__Instructions to follow__
State the number of lines in the material below that hold "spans", and add nothing to it.

__Source records__
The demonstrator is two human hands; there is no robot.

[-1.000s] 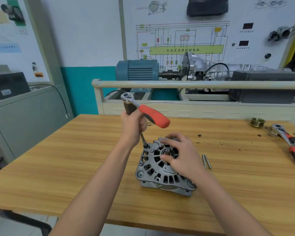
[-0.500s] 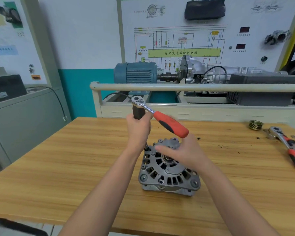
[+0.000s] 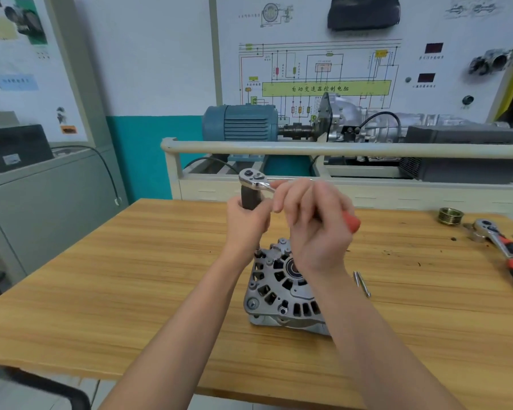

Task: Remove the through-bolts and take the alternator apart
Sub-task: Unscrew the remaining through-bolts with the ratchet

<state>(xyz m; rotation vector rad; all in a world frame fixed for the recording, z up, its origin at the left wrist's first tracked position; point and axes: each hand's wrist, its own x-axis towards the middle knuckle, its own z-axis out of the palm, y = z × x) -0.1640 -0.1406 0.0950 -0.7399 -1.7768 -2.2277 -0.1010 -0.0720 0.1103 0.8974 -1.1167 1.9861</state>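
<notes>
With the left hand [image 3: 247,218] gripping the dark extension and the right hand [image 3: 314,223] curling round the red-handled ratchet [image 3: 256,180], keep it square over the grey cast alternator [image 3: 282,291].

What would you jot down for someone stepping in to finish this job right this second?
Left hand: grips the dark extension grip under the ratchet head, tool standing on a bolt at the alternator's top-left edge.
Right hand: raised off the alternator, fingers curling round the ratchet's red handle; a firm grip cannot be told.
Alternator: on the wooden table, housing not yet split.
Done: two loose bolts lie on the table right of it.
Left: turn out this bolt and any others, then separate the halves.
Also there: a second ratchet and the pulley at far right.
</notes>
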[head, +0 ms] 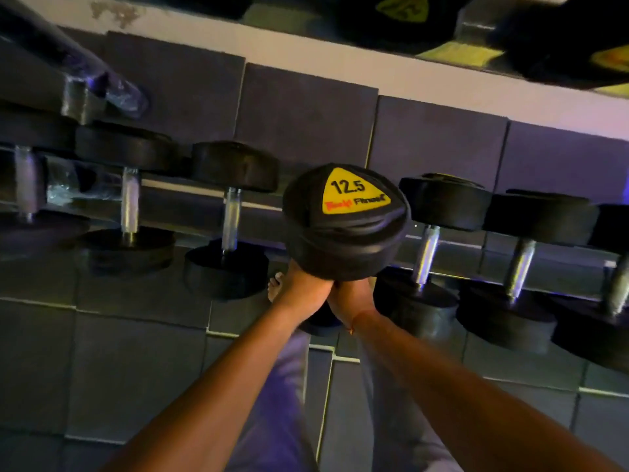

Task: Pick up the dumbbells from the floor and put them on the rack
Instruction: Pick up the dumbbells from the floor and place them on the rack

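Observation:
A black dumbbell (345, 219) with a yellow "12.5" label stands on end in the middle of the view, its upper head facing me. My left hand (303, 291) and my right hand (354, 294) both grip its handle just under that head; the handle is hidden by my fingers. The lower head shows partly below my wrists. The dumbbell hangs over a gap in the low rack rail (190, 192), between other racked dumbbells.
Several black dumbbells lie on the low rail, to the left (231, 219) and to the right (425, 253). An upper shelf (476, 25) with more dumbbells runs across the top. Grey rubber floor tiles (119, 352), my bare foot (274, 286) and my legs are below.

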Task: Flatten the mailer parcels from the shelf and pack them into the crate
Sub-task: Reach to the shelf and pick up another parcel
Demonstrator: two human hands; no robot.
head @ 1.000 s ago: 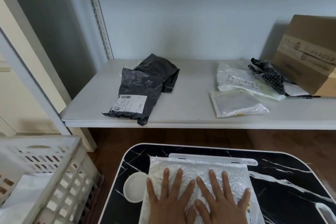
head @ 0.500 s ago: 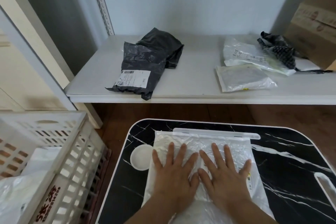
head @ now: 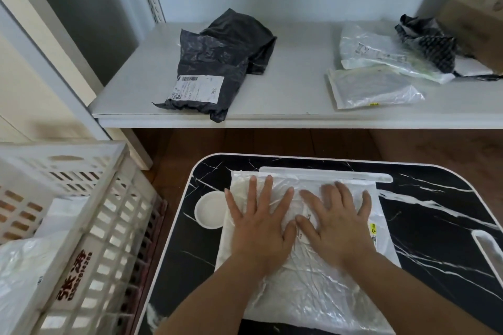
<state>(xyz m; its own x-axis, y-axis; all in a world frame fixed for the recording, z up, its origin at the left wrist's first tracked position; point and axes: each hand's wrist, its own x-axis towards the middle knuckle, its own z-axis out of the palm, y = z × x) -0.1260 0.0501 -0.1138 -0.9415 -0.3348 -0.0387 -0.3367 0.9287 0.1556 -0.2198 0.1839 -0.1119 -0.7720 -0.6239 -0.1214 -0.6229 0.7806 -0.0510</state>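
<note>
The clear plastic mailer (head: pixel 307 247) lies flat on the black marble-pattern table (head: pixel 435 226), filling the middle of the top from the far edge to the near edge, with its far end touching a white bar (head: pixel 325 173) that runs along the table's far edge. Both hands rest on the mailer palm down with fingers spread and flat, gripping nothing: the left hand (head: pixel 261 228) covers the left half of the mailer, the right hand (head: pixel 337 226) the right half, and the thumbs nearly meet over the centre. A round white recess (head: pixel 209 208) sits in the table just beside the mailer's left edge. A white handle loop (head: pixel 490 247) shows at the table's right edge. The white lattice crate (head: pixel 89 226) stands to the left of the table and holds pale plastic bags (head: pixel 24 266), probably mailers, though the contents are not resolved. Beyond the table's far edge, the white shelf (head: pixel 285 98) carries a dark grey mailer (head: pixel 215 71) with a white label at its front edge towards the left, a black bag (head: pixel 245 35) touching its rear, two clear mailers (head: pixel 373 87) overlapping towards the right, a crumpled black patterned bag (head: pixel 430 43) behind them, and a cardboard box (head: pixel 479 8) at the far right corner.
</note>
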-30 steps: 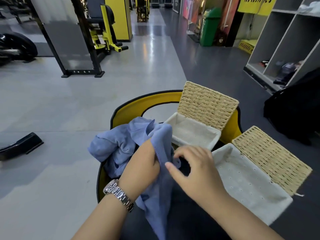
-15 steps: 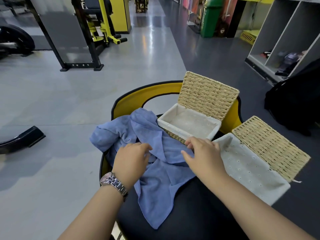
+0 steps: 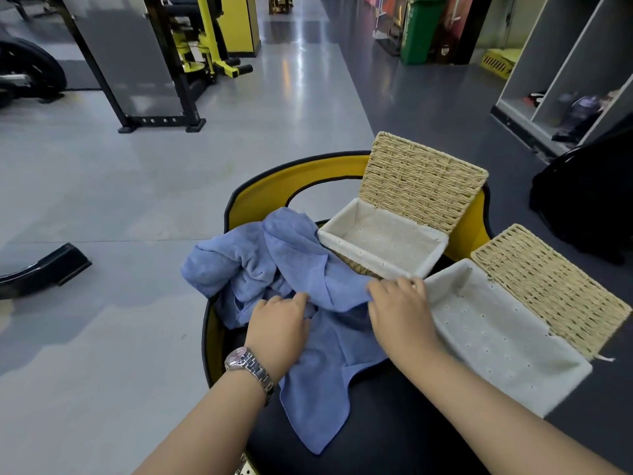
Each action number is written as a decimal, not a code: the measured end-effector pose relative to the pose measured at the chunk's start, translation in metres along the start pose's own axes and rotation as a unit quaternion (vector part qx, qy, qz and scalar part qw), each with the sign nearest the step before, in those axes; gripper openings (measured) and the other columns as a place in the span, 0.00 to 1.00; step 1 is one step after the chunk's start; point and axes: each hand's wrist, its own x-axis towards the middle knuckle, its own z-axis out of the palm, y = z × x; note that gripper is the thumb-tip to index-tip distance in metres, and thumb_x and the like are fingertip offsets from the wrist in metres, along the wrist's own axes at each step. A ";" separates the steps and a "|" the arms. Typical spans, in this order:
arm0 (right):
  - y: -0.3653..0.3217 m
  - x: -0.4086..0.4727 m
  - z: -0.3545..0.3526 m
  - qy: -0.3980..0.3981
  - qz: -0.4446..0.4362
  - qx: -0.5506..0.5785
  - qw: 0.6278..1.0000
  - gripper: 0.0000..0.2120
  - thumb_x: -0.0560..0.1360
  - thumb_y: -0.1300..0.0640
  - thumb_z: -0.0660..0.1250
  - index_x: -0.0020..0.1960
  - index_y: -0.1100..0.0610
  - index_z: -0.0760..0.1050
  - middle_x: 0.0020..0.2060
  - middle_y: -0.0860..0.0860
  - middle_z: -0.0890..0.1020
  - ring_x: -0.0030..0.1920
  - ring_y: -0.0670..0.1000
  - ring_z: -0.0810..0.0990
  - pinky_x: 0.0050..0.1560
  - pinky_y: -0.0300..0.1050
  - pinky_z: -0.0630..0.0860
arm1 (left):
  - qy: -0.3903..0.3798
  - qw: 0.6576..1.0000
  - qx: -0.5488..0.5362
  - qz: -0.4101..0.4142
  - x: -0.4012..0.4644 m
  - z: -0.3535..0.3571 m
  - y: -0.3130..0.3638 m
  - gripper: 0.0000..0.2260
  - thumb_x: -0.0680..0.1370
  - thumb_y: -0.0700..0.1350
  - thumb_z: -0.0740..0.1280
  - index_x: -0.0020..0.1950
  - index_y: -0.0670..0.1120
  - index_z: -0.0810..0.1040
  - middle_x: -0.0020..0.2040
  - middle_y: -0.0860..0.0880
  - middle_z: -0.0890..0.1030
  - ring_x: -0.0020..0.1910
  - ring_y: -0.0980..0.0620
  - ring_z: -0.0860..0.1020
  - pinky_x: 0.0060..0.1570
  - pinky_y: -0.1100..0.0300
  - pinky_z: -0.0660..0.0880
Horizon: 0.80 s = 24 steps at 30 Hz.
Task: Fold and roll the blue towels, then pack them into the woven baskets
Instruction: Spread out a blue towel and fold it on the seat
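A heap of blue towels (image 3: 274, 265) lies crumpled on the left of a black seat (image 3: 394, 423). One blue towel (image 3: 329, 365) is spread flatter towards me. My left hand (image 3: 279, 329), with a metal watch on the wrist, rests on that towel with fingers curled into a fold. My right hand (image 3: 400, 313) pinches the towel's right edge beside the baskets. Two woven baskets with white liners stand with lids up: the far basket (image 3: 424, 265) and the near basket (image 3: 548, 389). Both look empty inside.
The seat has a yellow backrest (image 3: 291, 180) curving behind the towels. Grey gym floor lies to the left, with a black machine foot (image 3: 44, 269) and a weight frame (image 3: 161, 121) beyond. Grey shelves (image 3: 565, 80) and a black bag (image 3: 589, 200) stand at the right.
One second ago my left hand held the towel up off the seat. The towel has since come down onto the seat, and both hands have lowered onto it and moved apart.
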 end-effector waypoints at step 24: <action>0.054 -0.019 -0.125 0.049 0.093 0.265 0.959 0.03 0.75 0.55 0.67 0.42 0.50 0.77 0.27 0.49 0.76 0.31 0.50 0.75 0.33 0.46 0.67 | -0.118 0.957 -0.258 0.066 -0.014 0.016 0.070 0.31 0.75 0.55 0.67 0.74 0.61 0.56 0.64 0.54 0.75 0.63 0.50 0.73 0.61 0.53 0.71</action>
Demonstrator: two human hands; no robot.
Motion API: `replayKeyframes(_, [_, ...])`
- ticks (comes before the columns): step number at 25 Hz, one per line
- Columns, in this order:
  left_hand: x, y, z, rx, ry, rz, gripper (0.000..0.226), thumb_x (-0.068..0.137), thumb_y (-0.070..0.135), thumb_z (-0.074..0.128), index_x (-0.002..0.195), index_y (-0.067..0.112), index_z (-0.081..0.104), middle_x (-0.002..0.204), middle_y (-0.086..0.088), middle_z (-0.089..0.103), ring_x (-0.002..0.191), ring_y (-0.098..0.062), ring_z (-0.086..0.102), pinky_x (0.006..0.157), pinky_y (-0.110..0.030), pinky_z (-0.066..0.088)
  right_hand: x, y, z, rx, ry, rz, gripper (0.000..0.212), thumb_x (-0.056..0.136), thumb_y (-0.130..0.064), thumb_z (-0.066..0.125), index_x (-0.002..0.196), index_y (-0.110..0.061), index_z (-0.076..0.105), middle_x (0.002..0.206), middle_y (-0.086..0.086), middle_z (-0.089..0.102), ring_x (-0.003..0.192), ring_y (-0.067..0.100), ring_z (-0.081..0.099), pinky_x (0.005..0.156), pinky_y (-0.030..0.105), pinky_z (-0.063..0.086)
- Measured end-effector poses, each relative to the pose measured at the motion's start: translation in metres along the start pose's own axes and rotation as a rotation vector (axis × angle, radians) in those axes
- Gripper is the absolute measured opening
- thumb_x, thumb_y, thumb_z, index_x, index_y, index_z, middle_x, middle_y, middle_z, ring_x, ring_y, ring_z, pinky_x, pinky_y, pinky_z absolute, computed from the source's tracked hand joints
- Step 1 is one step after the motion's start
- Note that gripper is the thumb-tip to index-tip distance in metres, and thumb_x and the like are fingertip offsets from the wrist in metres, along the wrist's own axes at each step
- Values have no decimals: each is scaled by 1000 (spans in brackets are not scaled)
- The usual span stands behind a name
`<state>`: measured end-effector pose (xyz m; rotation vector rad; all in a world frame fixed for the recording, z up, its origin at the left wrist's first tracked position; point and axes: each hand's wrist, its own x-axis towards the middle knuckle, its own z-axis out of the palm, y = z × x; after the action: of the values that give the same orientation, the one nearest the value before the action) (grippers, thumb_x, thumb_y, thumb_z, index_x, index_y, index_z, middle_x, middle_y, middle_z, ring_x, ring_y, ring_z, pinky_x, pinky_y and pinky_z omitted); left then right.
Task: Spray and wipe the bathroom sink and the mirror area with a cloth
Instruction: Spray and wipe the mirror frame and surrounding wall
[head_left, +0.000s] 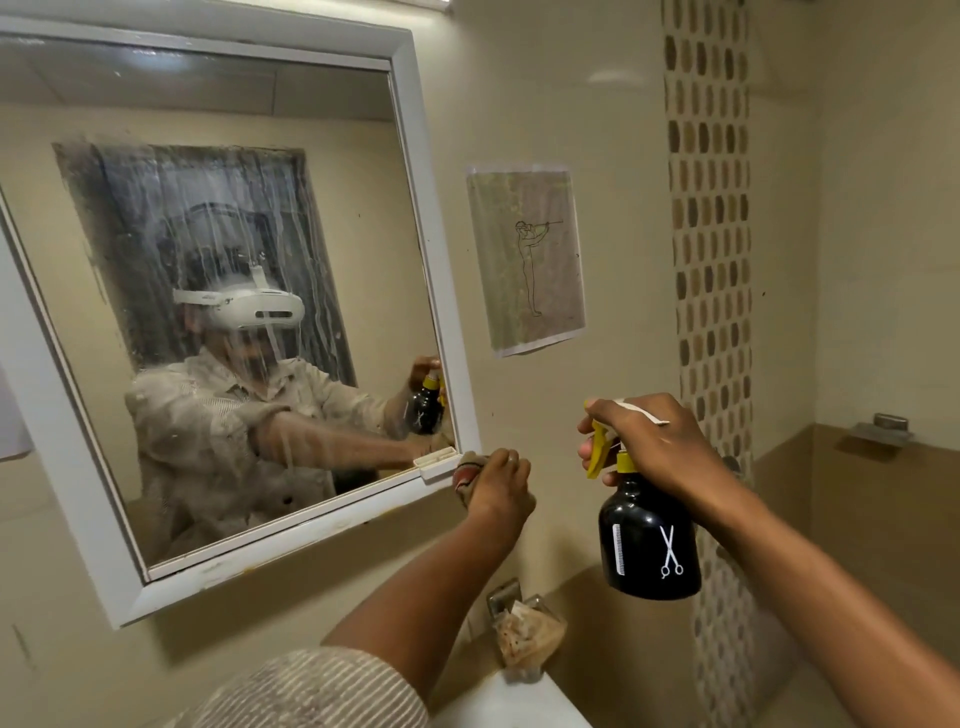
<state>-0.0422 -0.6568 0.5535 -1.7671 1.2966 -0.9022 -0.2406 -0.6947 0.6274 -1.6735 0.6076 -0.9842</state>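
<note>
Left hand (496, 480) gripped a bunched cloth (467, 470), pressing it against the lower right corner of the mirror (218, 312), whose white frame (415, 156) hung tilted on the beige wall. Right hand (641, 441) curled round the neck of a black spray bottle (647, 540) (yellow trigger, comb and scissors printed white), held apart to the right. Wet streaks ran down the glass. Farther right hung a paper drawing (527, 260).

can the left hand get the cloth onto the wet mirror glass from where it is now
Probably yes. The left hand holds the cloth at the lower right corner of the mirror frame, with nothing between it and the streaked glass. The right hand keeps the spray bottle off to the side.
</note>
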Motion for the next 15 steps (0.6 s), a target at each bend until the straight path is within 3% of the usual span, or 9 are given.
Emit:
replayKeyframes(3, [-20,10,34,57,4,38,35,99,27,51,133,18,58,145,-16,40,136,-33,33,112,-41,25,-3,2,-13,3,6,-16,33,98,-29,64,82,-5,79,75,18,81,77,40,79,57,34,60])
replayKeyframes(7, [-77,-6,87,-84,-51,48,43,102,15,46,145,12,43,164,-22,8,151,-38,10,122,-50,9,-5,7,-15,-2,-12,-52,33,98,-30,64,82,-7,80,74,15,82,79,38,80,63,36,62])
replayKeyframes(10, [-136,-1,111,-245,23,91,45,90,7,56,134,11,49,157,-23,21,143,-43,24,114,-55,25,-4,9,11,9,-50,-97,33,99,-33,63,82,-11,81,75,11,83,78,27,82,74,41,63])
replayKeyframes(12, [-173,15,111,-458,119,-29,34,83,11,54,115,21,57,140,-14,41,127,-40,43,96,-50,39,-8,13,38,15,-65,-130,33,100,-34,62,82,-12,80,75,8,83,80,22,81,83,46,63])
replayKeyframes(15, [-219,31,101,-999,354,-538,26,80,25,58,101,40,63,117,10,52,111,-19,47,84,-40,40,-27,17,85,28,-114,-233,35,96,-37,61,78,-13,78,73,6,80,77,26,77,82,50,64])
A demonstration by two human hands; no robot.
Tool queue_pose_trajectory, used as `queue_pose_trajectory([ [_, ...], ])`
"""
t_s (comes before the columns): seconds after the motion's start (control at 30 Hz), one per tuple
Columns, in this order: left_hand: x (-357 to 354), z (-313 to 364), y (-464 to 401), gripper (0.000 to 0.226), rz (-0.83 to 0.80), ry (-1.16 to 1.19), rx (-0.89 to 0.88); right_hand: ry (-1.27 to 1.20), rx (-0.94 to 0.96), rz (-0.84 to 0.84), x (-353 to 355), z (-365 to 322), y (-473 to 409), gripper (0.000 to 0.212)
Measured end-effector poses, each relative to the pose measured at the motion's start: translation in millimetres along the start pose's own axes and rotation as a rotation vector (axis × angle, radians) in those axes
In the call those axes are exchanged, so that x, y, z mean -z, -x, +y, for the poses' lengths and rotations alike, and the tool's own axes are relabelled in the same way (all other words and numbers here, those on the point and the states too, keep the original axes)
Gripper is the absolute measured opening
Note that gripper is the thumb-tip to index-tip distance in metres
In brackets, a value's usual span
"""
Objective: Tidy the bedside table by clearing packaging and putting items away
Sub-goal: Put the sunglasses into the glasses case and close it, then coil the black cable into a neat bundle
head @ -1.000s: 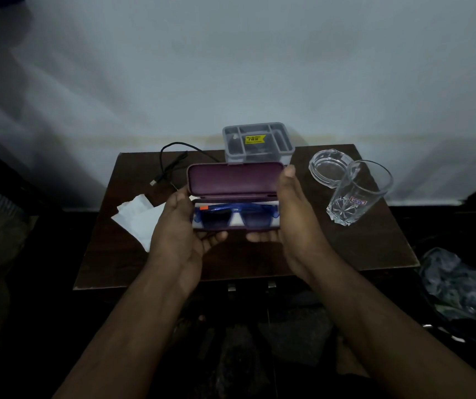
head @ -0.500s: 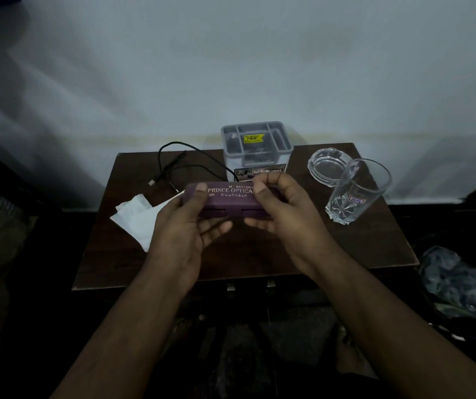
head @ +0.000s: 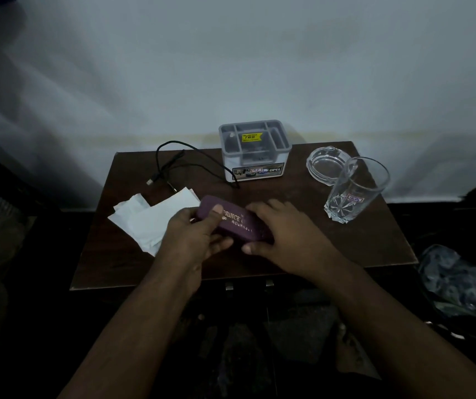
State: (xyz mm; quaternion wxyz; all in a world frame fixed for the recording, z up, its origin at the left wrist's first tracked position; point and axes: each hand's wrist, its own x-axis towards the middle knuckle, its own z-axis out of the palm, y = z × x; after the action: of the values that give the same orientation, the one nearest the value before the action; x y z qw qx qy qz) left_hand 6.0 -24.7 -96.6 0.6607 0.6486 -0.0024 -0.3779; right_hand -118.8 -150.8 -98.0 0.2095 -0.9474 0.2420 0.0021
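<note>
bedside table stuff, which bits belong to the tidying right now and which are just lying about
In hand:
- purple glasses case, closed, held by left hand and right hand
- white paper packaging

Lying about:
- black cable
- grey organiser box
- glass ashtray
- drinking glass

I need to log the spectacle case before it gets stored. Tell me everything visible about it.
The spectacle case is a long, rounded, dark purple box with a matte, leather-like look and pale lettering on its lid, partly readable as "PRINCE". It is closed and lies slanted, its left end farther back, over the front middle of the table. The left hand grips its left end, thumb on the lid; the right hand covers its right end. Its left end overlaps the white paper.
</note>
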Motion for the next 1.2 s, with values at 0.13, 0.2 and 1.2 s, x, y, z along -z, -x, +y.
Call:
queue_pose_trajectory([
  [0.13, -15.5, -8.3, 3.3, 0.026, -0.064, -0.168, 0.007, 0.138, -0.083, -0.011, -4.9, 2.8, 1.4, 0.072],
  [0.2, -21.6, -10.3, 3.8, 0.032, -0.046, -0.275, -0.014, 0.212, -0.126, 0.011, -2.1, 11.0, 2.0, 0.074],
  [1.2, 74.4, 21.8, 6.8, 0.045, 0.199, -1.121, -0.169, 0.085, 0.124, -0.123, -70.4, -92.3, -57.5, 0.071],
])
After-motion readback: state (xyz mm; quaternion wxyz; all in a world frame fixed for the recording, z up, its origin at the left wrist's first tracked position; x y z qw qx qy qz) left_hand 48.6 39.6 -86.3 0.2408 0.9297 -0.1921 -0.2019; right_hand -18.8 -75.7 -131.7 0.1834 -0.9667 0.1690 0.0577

__Solution below__
2